Work instructions:
Take from the material every line containing the string "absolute" and copy it.

Excerpted records: Begin

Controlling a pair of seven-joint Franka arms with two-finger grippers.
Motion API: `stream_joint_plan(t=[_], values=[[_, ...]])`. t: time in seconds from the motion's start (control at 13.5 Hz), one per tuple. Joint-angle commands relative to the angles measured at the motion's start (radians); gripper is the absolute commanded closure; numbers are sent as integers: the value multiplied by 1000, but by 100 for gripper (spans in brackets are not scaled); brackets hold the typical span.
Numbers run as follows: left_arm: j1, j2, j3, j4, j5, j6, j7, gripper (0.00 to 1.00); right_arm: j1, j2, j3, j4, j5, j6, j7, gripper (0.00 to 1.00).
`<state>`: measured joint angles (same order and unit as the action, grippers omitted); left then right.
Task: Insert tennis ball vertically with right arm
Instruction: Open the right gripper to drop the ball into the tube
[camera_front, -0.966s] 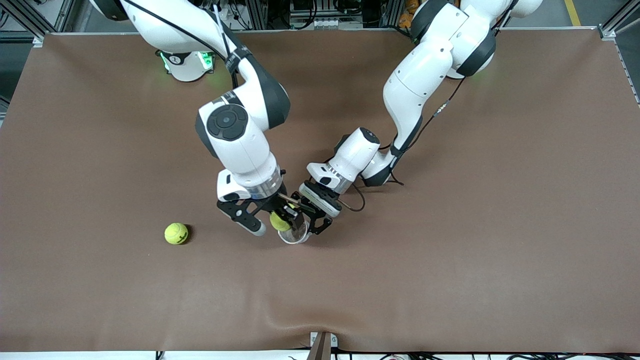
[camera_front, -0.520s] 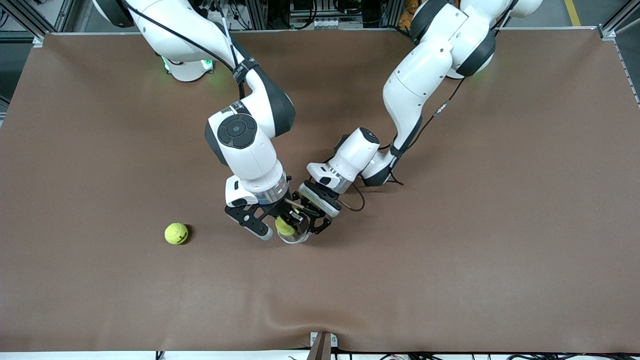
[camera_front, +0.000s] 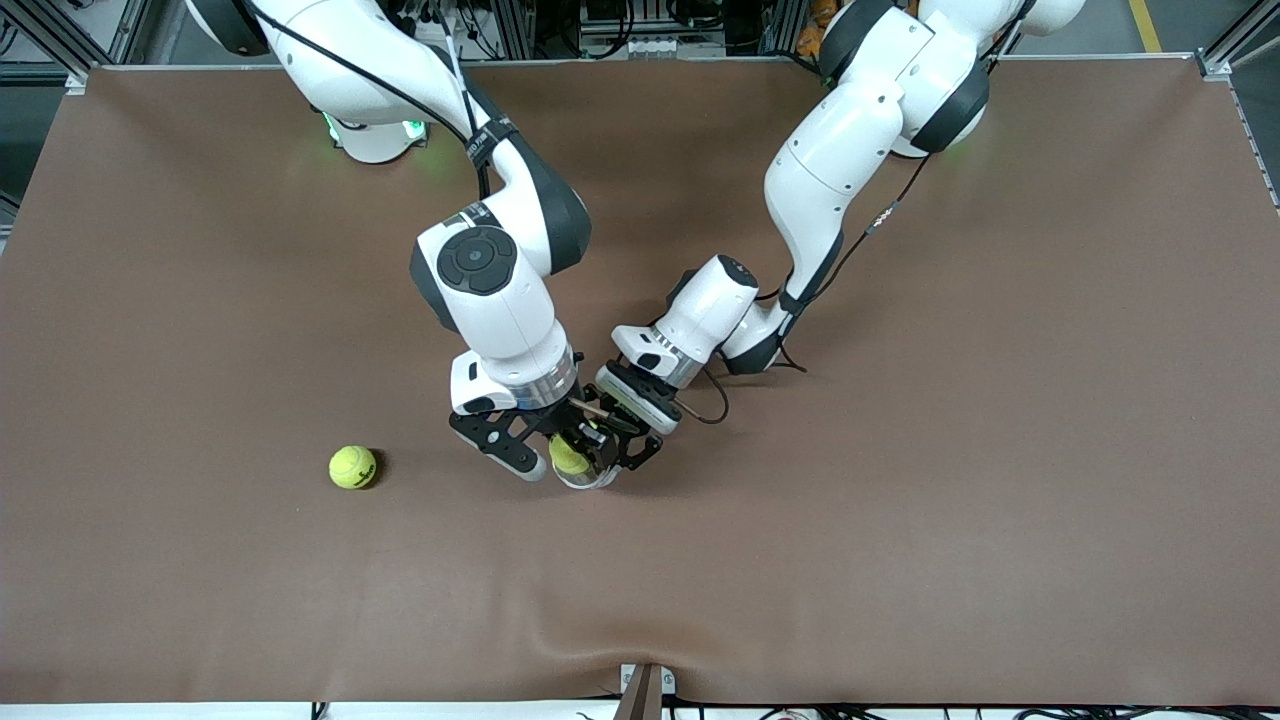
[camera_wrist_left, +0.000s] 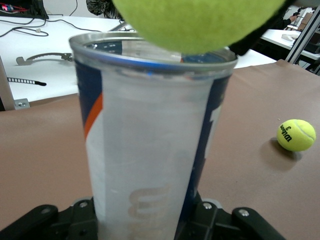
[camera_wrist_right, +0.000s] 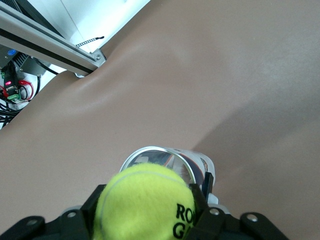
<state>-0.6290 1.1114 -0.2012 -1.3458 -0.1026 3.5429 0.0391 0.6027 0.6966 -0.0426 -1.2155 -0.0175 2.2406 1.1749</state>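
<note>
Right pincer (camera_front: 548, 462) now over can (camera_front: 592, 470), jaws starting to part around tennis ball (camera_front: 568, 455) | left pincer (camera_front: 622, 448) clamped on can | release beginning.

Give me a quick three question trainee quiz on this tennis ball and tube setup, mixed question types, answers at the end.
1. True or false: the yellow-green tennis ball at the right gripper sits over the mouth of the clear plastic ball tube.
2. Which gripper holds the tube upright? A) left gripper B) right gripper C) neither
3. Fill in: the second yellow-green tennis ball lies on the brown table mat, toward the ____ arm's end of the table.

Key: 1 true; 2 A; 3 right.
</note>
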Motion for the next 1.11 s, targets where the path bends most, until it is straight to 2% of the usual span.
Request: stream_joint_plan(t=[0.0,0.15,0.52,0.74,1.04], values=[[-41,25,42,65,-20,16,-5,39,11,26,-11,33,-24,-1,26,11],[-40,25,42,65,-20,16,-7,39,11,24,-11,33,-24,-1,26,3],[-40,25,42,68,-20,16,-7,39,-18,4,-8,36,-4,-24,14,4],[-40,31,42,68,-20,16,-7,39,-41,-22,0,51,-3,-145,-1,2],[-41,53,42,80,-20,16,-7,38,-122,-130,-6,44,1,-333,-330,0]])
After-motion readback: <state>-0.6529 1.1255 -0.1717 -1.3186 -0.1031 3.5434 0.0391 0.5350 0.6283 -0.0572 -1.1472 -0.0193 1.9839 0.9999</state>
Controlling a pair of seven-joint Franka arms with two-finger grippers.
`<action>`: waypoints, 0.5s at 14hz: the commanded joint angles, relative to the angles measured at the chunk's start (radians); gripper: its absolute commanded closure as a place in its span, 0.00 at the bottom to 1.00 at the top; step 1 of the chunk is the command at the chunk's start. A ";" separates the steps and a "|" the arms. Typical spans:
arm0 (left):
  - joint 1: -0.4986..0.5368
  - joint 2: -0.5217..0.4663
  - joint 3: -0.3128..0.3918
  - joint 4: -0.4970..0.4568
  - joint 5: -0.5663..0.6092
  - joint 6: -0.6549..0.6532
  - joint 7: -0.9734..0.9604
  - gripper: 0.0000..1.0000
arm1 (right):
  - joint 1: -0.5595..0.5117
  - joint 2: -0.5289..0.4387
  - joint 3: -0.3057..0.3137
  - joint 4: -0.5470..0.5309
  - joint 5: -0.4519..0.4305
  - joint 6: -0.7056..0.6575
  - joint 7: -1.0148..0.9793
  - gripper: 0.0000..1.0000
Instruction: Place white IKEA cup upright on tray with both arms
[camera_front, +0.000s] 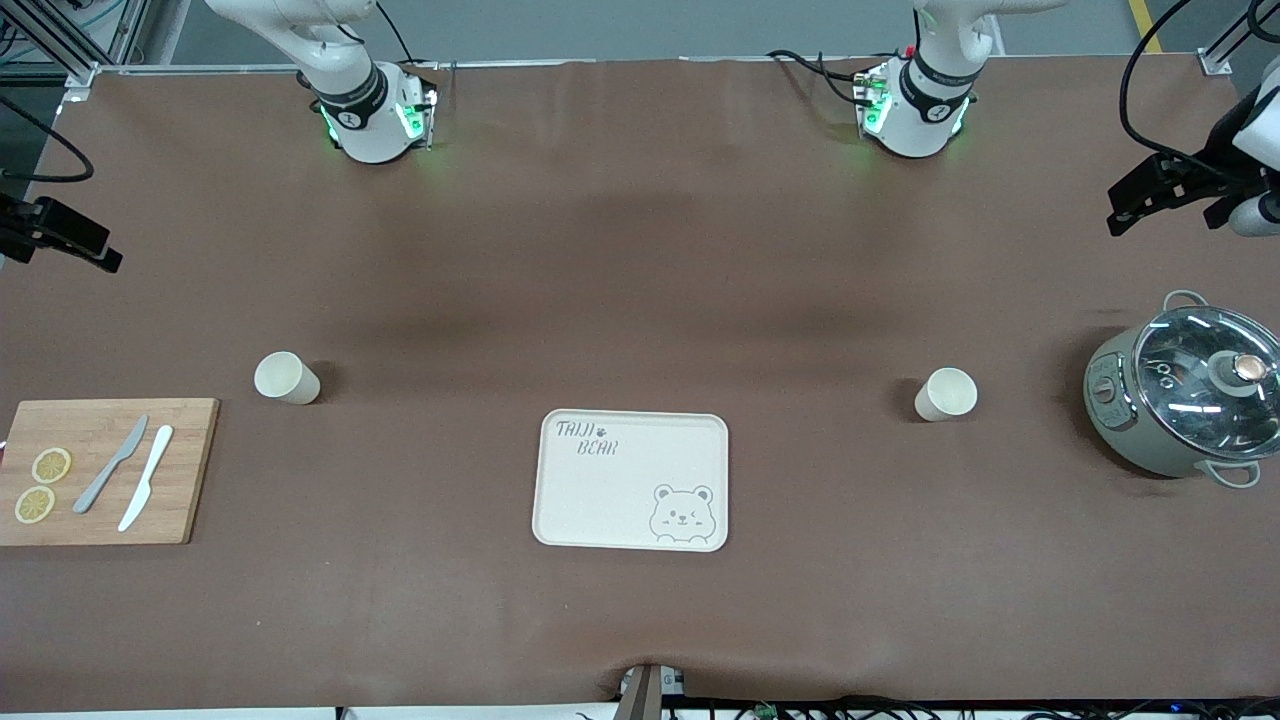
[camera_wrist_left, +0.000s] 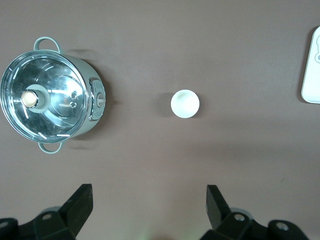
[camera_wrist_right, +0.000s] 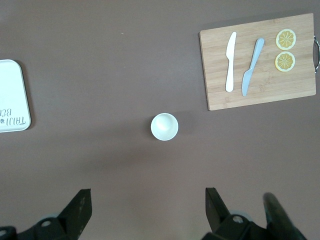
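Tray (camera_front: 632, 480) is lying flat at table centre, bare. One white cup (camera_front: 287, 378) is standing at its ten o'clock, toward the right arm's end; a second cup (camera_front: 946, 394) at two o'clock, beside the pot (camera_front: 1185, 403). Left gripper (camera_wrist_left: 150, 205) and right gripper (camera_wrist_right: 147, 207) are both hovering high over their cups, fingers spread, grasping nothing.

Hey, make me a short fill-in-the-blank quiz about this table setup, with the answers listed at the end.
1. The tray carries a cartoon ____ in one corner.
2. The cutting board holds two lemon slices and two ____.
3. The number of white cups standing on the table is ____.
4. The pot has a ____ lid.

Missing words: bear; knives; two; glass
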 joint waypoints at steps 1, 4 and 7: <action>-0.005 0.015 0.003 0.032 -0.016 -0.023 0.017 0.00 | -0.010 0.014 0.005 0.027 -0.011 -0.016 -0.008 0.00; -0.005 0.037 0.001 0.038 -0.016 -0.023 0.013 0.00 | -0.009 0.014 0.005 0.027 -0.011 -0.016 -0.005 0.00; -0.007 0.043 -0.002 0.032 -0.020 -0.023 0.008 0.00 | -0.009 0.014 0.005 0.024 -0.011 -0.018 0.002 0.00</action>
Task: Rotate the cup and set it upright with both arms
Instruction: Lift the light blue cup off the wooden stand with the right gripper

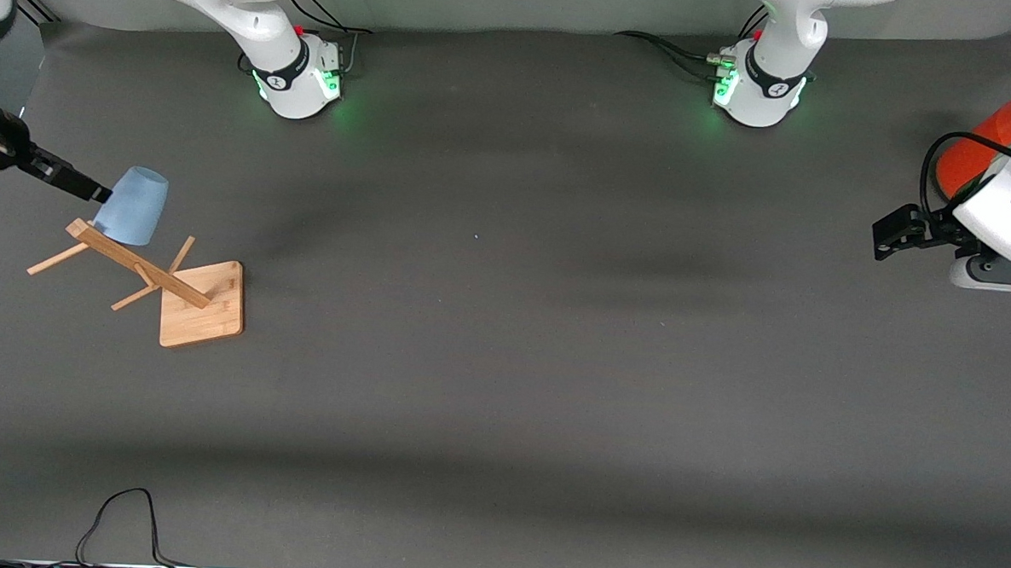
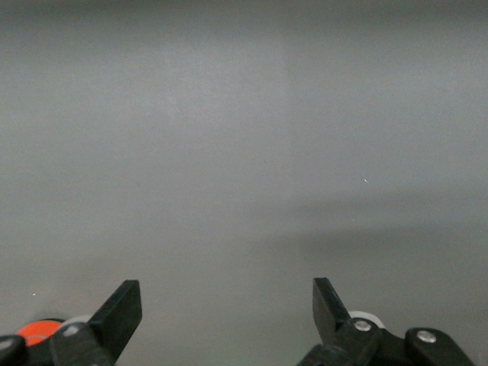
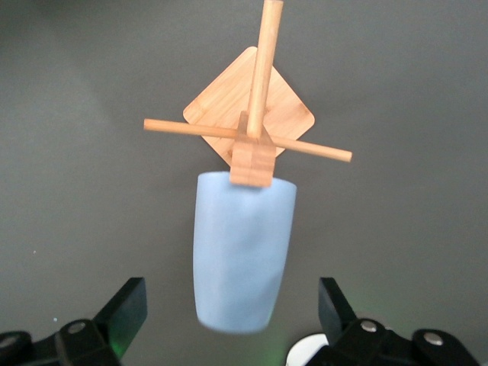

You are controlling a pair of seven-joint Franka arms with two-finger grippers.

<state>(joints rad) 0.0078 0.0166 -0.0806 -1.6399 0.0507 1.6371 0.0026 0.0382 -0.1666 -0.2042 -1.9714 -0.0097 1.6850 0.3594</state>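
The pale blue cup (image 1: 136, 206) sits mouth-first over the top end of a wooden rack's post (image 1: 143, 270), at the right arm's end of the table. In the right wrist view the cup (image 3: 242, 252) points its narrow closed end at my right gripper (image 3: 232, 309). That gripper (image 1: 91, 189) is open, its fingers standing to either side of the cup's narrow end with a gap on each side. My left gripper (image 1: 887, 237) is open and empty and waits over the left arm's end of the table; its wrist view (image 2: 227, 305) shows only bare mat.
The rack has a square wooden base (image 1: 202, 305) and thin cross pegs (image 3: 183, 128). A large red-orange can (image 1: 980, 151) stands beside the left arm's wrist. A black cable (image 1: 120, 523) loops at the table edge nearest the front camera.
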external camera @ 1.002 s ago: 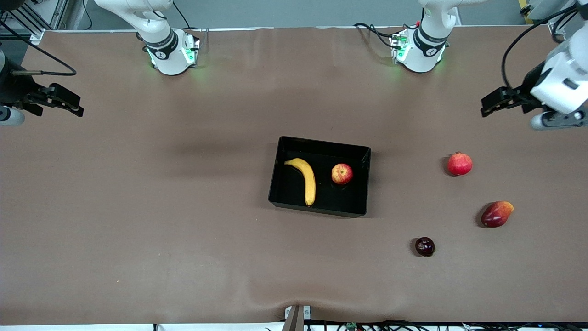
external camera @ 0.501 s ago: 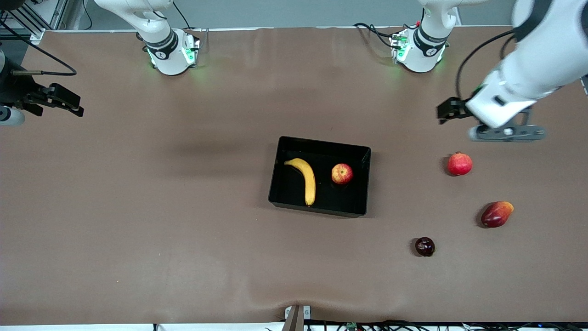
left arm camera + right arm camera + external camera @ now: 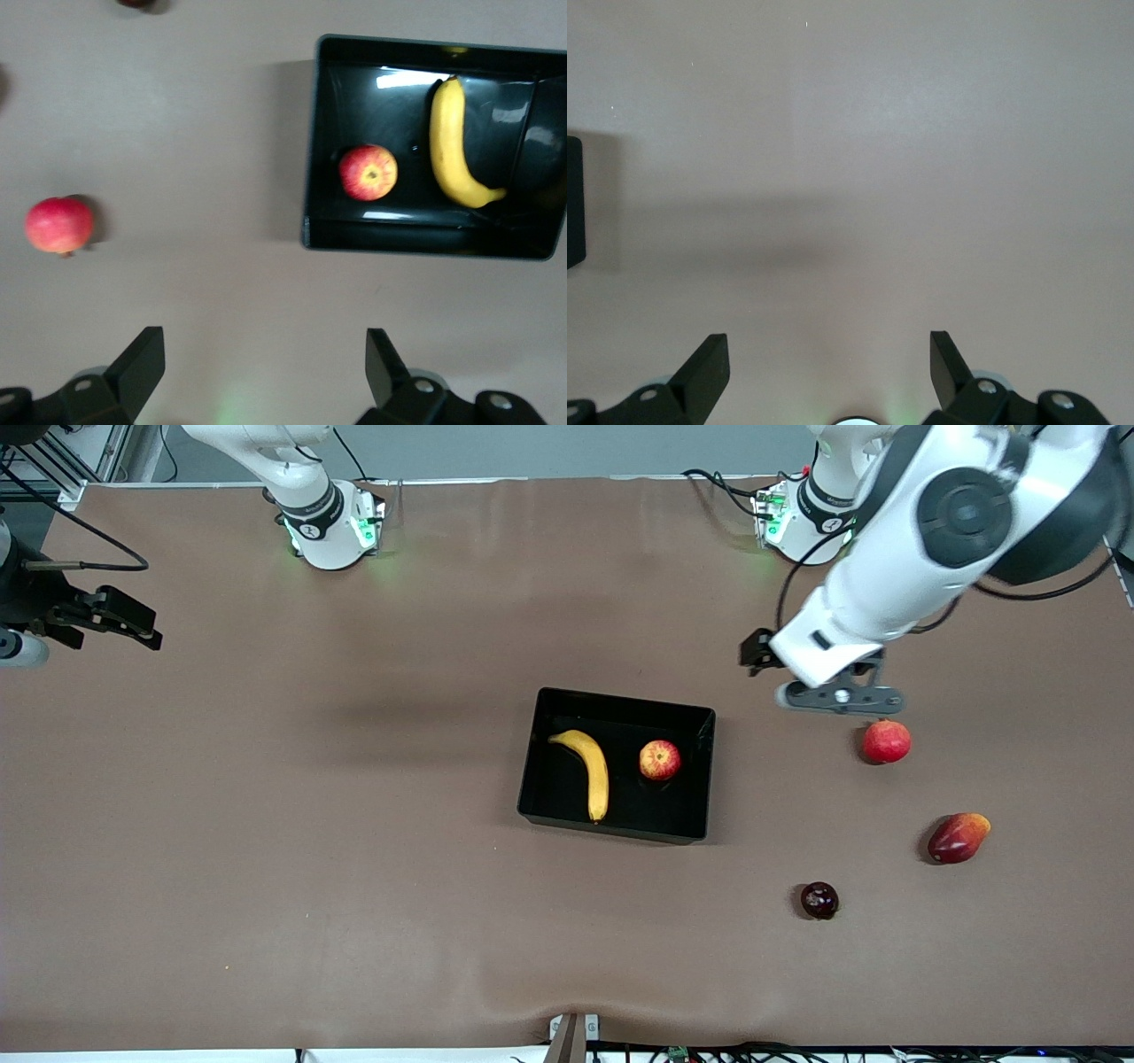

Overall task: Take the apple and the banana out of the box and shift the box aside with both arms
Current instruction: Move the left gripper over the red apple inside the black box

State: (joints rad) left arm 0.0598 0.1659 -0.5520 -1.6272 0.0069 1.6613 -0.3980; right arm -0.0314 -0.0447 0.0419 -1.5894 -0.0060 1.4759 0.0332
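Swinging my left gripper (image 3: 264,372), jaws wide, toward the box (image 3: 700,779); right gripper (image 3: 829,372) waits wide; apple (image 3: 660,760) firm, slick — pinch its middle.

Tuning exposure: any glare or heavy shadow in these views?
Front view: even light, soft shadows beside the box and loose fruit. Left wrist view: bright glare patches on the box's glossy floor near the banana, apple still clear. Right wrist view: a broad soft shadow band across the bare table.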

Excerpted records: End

Answer box:
Motion API: `stream_joint_plan(t=[_], values=[[_, ...]])`. t: time in seconds from the motion's start (control at 13.5 Hz), one per tuple. Joint-angle commands relative to the angles measured at the motion's start (radians); gripper is the absolute commanded closure; numbers are sent as integers: the value multiplied by 1000, but by 100 for gripper (spans in brackets are not scaled); brackets hold the typical span.
`<action>`: waypoints, 0.5s at 14hz: the commanded joint angles, relative to the angles measured at the chunk's start (radians); gripper: its absolute commanded closure as a place in its span, 0.00 at the bottom to 1.00 at the top; step 1 of the chunk is the command at the chunk's start. A ";" separates the steps and a "|" the arms. Typical spans:

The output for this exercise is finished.